REQUIREMENT → Every line from the start of the listing below through the line that contains "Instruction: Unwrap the" is to be reproduced word for word.

STORED DATA →
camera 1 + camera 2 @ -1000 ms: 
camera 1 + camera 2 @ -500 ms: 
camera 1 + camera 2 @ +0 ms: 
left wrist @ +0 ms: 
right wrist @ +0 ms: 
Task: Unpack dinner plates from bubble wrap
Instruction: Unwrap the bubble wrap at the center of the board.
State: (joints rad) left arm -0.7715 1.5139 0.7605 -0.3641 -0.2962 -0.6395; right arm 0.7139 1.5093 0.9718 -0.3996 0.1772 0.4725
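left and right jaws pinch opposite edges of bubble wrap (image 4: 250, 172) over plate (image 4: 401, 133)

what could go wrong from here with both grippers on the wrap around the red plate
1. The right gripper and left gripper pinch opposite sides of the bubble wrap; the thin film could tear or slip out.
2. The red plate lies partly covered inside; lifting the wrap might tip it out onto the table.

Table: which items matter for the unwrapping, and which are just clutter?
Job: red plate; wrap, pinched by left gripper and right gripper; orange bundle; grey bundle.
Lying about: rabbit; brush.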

EXERCISE RESULT →
camera 1 + camera 2 @ -1000 ms: 
camera 1 + camera 2 @ -500 ms: 
camera 1 + camera 2 @ +0 ms: 
left wrist @ +0 ms: 
right wrist @ +0 ms: 
Task: Unpack dinner plates from bubble wrap
Instruction: Unwrap the bubble wrap at the center of the board.

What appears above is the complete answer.